The use of aluminium in building construction involves its close association with many other materials. Aluminium is compatible with most, but there are a few which require some special attention.
Metallic building materials
Providing the plating is correctly applied there is no acceleration of attack on aluminium.
Copper and copper alloys
Contact between copper and aluminium will result in severe corrosion. Where joining these metals is unavoidable always use plastic ferrules and washers. Water must not be allowed to drip from copper and its alloys onto aluminium.
Iron and steel
For relatively clean rural and urban atmospheres the contact areas of steel should be painted with a bituminous or red oxide / zinc chromate paint. Existing steelwork should have any rust removed by scratch brushing. Lead-free paint should be used on any new steelwork that will be in contact with aluminium.
In extremely corrosive environments, a nonabsorbent gasket, such as PVC or similar should be used in addition to paint.
Aluminium will not normally be corroded by contact with lead. In aggressive atmospheres however, both facing surfaces should have a bituminous paint applied.
Stainless steels polarise and become inert to aluminium, and can therefore be safely used together.
Aluminium is not corroded by contact with zinc. In polluted atmospheres it is advisable to coat both facing surfaces with bituminous paint. Please refer to page 143 for information on bi-metallic corrosion.
Non-metallic building materials and chemicals
Aluminium is resistant to asphalt.
Brickwork and stonework
Where aluminium cannot be separated from masonry by using spacers, the metal should be treated with two coats of bituminous paint or strips of a suitable inert material used.
Slight etching of the metal may occur when lime is released during the setting period.
Under wet conditions some corrosive action can result, and it is recommended that the aluminium be treated with a protective compound or bituminous paint.
In normal above-ground dry building floors and walls no protection is required.
In very damp conditions the soluble elements of certain insulating materials may leach out.
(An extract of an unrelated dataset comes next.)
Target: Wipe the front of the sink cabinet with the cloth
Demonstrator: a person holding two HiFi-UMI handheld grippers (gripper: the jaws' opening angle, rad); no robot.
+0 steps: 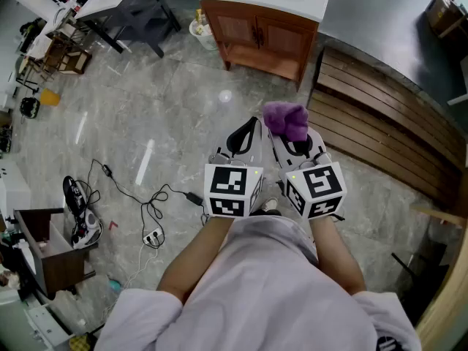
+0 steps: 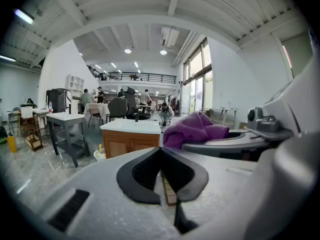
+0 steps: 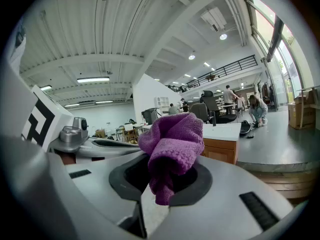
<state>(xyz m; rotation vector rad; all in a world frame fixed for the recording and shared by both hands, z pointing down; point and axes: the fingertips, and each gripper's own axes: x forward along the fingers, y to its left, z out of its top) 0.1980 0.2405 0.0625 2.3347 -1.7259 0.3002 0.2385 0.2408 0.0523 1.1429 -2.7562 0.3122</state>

To prevent any possibility of attack an inert barrier should be introduced between the surfaces.
Some slight staining may be caused as the material sets.
Aluminium is resistant to rubber.
Aluminium is resistant at any temperature to turpentine.
Aluminium is resistant to varnish.
Wood and hardboard
Under dry conditions there is no interaction between aluminium and seasoned woods. Some unseasoned woods however have an acid reaction and cause corrosion in the form of pitting. In damp or wet situations, facing surfaces or joints are best protected by sealing the wood with aluminium or bituminous paint.
Aluminium is resistant to wood creosote.
Some wood preservatives are corrosive to aluminium, including those containing copper and mercury salts.